For the data below, restate word for word only the lines from the line containing "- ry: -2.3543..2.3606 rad" through the line containing "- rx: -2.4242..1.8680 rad", both ends included.

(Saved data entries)
------------------------------------------------
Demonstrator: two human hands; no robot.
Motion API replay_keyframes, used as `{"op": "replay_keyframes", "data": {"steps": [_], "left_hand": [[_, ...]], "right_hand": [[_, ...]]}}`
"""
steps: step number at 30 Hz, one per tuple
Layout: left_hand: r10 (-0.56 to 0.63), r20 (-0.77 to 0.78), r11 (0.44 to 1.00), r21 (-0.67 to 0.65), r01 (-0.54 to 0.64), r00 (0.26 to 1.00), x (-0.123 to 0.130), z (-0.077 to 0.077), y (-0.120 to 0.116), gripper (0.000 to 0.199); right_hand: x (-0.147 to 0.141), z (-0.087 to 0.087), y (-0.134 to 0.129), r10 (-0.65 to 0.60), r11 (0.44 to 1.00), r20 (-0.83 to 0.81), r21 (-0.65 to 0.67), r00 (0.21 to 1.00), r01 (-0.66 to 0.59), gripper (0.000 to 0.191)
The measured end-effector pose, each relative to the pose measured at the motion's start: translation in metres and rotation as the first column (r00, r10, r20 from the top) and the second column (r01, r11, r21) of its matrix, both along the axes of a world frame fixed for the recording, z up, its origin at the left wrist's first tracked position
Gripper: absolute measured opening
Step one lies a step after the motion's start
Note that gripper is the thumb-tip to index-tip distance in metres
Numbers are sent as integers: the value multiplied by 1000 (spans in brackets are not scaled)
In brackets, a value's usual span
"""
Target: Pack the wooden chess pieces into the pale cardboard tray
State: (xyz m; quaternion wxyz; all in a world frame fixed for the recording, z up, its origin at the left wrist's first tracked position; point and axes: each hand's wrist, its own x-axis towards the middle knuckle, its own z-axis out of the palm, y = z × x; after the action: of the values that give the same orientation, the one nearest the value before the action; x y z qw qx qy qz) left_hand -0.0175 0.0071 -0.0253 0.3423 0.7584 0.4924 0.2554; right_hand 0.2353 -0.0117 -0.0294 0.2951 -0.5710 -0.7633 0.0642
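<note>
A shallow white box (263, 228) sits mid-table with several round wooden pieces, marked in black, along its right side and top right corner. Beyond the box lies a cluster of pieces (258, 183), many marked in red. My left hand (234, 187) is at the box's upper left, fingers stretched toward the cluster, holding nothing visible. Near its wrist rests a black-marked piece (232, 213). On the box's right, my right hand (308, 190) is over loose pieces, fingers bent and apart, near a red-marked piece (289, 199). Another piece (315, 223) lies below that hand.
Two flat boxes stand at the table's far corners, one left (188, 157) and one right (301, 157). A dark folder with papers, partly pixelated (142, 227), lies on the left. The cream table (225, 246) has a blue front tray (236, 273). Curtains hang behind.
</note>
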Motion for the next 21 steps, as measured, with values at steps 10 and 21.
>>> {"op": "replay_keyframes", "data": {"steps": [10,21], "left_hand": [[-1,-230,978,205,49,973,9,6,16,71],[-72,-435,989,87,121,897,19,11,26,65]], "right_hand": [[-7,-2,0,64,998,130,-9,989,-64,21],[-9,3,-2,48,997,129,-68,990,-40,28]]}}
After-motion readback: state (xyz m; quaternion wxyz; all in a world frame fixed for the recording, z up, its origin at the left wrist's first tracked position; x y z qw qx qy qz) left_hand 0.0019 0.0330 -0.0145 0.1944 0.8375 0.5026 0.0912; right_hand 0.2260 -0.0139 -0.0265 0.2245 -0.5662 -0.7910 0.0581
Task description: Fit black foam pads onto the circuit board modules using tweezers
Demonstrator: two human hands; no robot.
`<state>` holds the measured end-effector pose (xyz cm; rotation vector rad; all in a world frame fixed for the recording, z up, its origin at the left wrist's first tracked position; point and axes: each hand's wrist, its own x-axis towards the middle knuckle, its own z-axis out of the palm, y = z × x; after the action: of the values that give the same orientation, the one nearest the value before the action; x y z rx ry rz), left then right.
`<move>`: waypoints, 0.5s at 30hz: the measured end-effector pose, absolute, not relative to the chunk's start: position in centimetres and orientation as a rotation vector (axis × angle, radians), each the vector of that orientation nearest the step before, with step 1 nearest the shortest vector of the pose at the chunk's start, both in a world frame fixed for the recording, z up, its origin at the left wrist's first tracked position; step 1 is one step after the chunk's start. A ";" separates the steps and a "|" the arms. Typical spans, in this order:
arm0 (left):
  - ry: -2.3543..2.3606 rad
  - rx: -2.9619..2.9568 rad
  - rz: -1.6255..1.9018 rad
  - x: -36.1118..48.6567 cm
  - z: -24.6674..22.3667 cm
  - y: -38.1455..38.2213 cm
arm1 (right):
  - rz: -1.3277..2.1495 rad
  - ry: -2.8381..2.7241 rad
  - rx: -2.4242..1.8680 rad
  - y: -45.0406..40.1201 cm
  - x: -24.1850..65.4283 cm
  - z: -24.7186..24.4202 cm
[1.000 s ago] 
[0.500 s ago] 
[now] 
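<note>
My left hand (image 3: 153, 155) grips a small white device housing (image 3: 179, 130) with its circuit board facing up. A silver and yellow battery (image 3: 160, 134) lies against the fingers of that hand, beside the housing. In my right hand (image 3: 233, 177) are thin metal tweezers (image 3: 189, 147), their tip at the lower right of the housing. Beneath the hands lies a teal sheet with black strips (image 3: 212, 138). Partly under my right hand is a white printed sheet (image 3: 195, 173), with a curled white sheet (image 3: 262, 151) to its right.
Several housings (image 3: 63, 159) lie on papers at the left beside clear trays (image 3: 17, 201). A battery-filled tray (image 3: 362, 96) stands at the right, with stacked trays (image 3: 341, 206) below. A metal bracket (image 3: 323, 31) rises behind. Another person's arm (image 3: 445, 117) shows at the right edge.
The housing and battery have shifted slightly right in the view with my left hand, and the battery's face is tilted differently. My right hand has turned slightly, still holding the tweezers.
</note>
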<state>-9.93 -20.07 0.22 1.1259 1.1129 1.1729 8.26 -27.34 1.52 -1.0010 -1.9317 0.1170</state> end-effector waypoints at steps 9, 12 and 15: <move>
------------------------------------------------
## Exercise response
  - ry: -2.3543..2.3606 rad
  - rx: -2.9619..2.9568 rad
  - rz: -1.6255..1.9018 rad
  - x: -36.1118..48.6567 cm
  - z: -24.6674..22.3667 cm
  - y: -38.1455..38.2213 cm
arm1 (right):
  - rz: -1.3277..2.1495 rad
  - ry: -2.8381..2.7241 rad
  - rx: -2.4242..1.8680 rad

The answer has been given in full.